Your distribution should be parametrized in a way that the random and logp methods match.

It sounds like you need to define some extra parameters that are learned during sample and which influence the magnitude of certain points (not just the magnitude of innovations) so that both the logp and random methods can reflect that behavior of the data.

Otherwise it seems like you are asking PyMC to model some aspect of your data out of thin air.

Thanks @ricardoV94, after sleeping on it I realized I needed to take a step backward.

In pymc3, when I used a GaussianRandomWalk, the sampler would “predict the future” for me if I passed missing data to the observed. Please see this gist.

In the new PyMC, this no longer works. Please see this gist. In that gist, I also show that when the GRW is a latent var, the sampler can predict it’s future; it just refuses to do so when the GRW is observed.

So my questions are:

  1. Am I right, or am I simply defining the model incorrectly?
  2. Why is this the new behavior?

In the 2nd gist, I go on to show that just as with the GRW, PyMC can predict the future of my CustomDist for day-of-week seasonality, but only when it is latent, not observed directly. This was the source of my original question in this thread: is it possible to have PyMC predict the future for my CustomDist class, just as it did for the GRW in pymc3?

The new behavior is because GRW is no longer a simple Distribution. What PyMC does whe you have some observed data and missing entries is pull those apart and create two variables: one fully observed and one fully unobserved. To be able to do this it needs to know how to pull apart the parameters as well.

It doesn’t know for the GRW, but it does for the Normal, which your last model uses.

In your case it seems like your model is just GRW + daily intercepts. I don’t think you need a custom distribution at all

Untested code:

coords={'days': df.index.values, 'weekdays':range(7)}
with pm.Model(coords=coords) as m:
    innovation_mag = pm.HalfNormal('innovation_mag', sigma=.2)
    latent = pm.GaussianRandomWalk('latent', sigma=innovation_mag, dims="days")
    
    dow_innovation_mag = pm.HalfNormal('dow_innovation_mag', sigma=.2)
    dow = pm.Normal(
            'weekly_seasonality',
             sigma=dow_innovation_mag,          
             dims="weekdays"
    )
    mu=latent
    for i in range(7):
      mu = at.set_subtensor(mu[i::7], mu[i::7] + dow[i])
    
    obs_noise_mag = pm.HalfNormal('obs_noise_mag', sigma=.2)
    observed = pm.Normal('observed', 
                         mu=mu, 
                         sigma=obs_noise_mag, 
                         observed=df.value_with_dow_noisy)

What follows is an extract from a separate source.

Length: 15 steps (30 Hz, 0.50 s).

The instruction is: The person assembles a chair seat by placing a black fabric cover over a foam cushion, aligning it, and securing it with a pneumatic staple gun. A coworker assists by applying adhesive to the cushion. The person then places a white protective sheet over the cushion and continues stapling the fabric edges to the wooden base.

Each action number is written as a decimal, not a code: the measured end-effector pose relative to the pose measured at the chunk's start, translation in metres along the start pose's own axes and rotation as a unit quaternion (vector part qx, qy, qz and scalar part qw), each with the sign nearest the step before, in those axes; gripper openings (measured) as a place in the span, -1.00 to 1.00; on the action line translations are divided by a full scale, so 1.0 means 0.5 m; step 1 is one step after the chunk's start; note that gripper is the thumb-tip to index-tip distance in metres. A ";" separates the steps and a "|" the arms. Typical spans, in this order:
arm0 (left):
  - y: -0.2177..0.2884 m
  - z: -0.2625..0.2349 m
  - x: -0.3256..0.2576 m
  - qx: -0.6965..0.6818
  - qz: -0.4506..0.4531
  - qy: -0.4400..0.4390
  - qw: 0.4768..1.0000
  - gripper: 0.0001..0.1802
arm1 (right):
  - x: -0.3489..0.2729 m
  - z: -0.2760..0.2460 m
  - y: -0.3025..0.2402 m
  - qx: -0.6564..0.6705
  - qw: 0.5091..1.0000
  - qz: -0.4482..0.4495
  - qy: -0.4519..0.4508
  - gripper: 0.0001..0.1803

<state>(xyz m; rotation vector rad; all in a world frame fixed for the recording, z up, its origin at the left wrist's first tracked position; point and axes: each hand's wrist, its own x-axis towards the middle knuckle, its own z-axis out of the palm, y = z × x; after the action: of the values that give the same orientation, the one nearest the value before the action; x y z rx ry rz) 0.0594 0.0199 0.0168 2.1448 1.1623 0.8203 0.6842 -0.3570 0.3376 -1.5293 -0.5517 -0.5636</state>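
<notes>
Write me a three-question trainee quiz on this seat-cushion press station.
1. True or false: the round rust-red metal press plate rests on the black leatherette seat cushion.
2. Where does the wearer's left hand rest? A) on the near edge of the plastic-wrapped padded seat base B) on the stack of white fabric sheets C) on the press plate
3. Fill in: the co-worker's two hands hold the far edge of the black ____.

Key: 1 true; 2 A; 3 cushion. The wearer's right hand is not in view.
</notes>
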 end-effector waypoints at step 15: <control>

If your observed has np.nan for the future entries PyMC will sample those as well.

These types of seasonality models are just begging for implementation as linear state space systems. Doing so also gives forecasting for free, because you can just sample the relevant matrices and iterate the transition/observation equations from the end of the data.

I implemented the model is a gist here. Obviously it’s still slow (10 minutes to sample 1 parameter, lol), but it’s a nice proof of concept.

1 Like

Thanks. I’d like to understand more about why the GRW is no longer a simple Distribution. Mostly I am curious, but I work with time series a lot so if something fundamental has changed, I’d like to understand it. Is there any documentation about this? Can you provide a high-level summary as to what changed here? That will help me as I look through the code.

The biggest change is that automatic imputation of multivariate distributions (which all timeseries are) is not supported in pymc>=4.

Everything else should work the same.

1 Like